There are other things that can also damage retirement plans, quietly and slowly.
By Todd Talbot, CFP®, Certified Tax Specialist™ · Red Mountain Financial · Birmingham, Alabama
In my experience, many people spend their financial lives managing the wrong risks. They watch markets go up and down, feel the fear, and build plans around avoiding that feeling. But volatility, on its own, is not the only risk that can damage retirement plans. Forced decisions made at the wrong moment, without the structure or flexibility to handle them, can be just as damaging. This article explains why, and what some of the key risks look like for someone trying to build a retirement designed to hold up under real-life pressure. Written by Todd Talbot, CFP®, a fee-based retirement planner in Birmingham, Alabama.
Volatility is not the enemy.
It feels like the enemy. It shows up on our screens, in headlines, in nervous phone calls. When markets drop, it can be difficult to ignore.
But feeling like a risk and being at risk may be different things.
Volatility, by itself, does not always permanently harm a retirement plan. Markets have always moved, both up and down.
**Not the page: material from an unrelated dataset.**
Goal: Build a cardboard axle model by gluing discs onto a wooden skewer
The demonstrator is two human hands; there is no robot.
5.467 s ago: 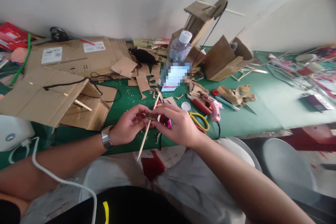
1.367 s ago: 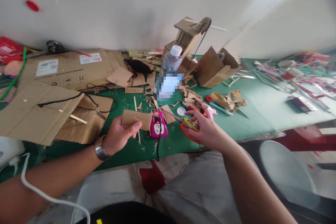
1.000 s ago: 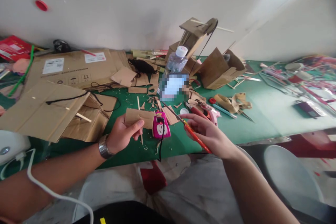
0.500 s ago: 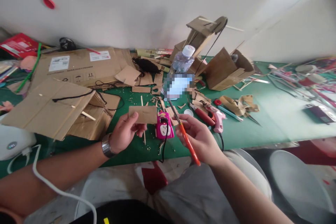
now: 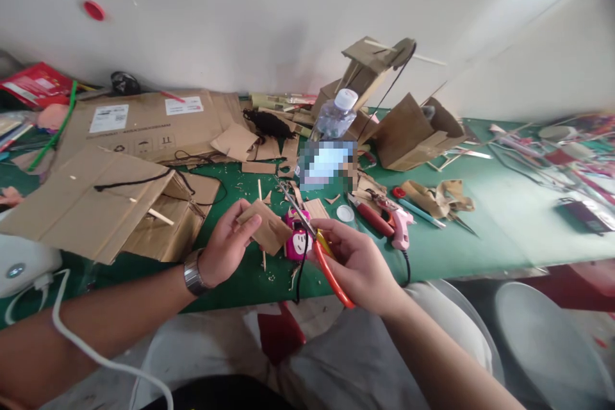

Broad market indices, independent of investor behavior, have historically recovered from drawdowns. Of course, past performance does not guarantee future results.
Other factors do the lasting damage.
Markets go up. Markets go down. That has always been true. The question is what you do when they go down.
ONE REAL PROBLEM
Forced Decisions at the Wrong Time.
Here are some ways I’ve seen some retirement plans fall apart.
Not because the market dropped. Because someone sold when it dropped. Because they pulled income from the wrong account at the worst moment. Because fear drove a decision that logic, with a little more time and flexibility, would never have made.
The market may have recovered. The decision did not.
This is the pattern I see more than any other. Not necessarily markets eating retirement savings. Decisions, made under stress, without a structure designed to handle pressure.
Volatility created the stress. But volatility was not the cause of the losses. The missing piece was a plan designed to help absorb a long bear market without forcing a bad choice.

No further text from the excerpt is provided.